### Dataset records
──────────
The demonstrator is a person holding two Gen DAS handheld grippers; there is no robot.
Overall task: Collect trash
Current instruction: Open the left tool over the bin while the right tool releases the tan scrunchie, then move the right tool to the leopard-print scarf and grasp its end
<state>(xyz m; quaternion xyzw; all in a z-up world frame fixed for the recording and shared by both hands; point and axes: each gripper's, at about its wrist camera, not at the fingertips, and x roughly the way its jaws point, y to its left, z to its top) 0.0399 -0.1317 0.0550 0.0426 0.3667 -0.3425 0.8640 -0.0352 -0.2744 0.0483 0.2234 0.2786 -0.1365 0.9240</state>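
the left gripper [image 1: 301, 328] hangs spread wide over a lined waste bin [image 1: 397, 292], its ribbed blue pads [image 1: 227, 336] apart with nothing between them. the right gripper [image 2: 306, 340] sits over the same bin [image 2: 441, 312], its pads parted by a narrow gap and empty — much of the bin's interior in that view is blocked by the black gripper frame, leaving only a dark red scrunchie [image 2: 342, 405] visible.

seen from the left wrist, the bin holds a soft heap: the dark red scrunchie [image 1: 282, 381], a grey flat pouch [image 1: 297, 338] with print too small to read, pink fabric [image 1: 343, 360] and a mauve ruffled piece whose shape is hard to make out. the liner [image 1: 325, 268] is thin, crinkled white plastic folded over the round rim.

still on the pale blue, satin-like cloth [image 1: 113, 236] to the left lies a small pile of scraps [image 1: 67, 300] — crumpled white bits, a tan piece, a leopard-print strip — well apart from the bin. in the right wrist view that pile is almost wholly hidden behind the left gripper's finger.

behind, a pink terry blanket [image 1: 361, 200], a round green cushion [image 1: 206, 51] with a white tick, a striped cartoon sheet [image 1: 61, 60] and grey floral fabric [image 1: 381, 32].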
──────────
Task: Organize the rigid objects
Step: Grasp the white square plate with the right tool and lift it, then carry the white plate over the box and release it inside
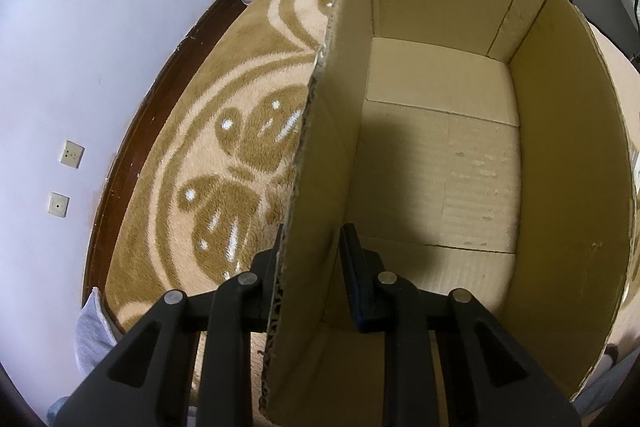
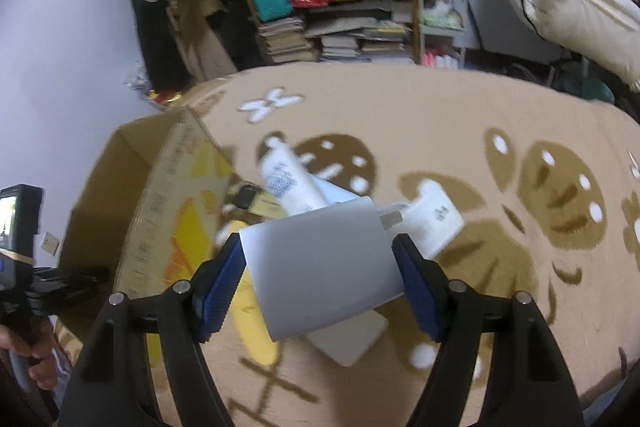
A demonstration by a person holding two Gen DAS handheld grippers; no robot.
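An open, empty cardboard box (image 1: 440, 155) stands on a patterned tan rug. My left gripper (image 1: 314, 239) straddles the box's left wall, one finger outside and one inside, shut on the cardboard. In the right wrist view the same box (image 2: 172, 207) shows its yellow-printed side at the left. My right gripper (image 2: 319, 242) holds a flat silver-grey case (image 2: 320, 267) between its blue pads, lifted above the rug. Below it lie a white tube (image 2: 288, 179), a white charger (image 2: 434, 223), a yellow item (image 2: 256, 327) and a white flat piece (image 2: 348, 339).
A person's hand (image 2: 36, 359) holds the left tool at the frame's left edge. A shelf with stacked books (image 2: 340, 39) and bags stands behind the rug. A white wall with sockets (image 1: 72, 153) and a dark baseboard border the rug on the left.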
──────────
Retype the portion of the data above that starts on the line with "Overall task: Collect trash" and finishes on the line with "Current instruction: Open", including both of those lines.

Overall task: Collect trash
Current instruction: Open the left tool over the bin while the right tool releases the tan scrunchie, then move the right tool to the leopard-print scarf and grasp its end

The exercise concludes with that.